The Birmingham Post isn’t always able to post online everything that I’ve written for its print edition, so – after a suitable time lag (ideally you should go out and buy the paper) – I’ll be posting my recent reviews here. As per the print edition, they’re all fairly concise – just 250 words. This is of a performance at Wolverhampton Grand Theatre on Monday 10 April 2017.


You have to be pretty silly to take Gilbert and Sullivan seriously. But a lot sillier not to. With the CBSO’s superb concert performance of The Yeomen of the Guard still fresh in the memory, English Touring Opera’s staging of Patience arrived in Wolverhampton (it visits Cheltenham and Warwick shortly). Patience is G&S’s satire on Aestheticism: the 19th century fad for languid sighs, poetic airs and generally wafting about trying to live up to one’s blue china.

And if we don’t see it more often, that’s probably why. Gilbert’s never sharper and Sullivan’s score is Mendelssohn-level ravishing, but unless you’ve got a sensational Reginald Bunthorne (G&S’s version of Oscar Wilde), you haven’t really got a show. The great news is that ETO have. Bradley Travis drifts in wearing a velvet beret and brandishing a peacock-feather quill. With a hand to the brow and an infinite variety of languorous poses, he sashays away with every scene in which he appears.
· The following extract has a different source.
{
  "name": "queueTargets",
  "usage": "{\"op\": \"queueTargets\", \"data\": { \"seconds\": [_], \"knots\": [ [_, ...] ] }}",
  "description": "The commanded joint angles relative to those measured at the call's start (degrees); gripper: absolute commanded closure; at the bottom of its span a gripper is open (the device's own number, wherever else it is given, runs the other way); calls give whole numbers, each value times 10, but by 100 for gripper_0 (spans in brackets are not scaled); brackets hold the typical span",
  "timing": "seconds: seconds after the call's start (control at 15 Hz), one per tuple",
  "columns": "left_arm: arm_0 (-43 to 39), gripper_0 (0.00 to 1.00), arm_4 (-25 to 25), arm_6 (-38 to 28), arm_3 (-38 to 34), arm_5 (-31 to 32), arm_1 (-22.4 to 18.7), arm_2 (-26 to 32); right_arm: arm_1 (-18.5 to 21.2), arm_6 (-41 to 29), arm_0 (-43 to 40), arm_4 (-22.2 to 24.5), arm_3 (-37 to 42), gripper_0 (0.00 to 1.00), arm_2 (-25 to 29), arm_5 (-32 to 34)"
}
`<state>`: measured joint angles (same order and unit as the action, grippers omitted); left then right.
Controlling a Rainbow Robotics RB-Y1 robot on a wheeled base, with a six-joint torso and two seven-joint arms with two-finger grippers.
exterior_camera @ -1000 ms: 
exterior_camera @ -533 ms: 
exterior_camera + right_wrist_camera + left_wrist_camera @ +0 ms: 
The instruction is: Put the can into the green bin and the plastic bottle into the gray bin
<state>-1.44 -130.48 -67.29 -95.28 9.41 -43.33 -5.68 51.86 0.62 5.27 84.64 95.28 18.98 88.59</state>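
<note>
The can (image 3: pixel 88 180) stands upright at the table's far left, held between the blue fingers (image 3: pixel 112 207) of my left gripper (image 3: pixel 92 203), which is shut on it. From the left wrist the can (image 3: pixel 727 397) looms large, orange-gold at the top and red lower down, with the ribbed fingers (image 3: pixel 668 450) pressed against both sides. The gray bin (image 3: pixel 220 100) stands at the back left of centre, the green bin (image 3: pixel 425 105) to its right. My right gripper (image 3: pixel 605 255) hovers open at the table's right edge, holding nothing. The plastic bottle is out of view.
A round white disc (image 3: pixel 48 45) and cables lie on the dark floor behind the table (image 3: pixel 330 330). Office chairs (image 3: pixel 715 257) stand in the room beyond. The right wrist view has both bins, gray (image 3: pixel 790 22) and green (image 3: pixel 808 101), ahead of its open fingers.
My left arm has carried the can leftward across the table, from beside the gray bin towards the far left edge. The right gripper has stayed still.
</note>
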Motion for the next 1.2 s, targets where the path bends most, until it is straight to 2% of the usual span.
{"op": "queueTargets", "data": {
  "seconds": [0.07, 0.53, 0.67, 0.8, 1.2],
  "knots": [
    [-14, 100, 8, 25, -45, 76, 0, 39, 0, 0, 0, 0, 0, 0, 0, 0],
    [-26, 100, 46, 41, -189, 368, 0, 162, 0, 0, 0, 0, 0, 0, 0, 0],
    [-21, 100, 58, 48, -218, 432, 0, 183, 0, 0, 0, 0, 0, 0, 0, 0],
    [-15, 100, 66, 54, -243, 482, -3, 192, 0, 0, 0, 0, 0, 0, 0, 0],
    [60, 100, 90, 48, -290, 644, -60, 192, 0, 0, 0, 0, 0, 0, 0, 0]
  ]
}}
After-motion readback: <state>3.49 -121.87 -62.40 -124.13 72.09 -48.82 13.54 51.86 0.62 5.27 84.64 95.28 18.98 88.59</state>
Which, given the quality of the rest of the cast, is saying something. Ross Ramgobin is dapper and droll as his rival Grosvenor, Lauren Zolezzi is picture-perfect as the milkmaid Patience and Valerie Reid gets the audience very much on side as Lady Jane – another of Gilbert’s ladies of a certain age. The singing throughout is both clear and expressive; Ramgobin’s baritone is particularly handsome and Zolezzi shapes a line with real style.

Add lovesick maidens, a detachment of heavy dragoons who deliver patter songs with rollicking vigour, Liam Steel’s lively direction and Timothy Burke’s luminous, feather-light conducting, and it’s hard to imagine Patience being revived more persuasively. Or indeed a funnier, fresher or more delightful night at the opera. Abandon any lingering prejudices about G&S: this was delicious.

April scribblings

29 Friday Apr 2016

Posted by richardbratby in Uncategorized

≈ Leave a comment

Tags

Birmingham Post, English Touring Opera, Gavin Plumley, Gramophone, Johann Strauss, Mozart, Opera North, The Arts Desk, The Spectator, Welsh National Opera

Twenty minutes ago in Lichfield we had a hailstorm. Now it looks like this:017

I’ve given up trying to wrap my head around the seasons because this month it’s been pretty much non-stop scribble scribble scribble, as George III supposedly said to Dr Johnson. I’ve had reviews in The Spectator for Birmingham Conservatoire’s Anglo-French triple-bill and the RAM’s May Night, reviewed a new opera and a Shakespeare celebration for The Birmingham Post and taken the road to Buxton to cover English Touring Opera’s spring season (well, 2/3 of it) for The Arts Desk. Not that I need much excuse to visit Buxton Opera House: this has surely got to be Britain’s best drive to work. Bit of RVW on the stereo: magic.

A515 Buxton

And last night I heard the UK premiere of a masterpiece – also for The Arts Desk.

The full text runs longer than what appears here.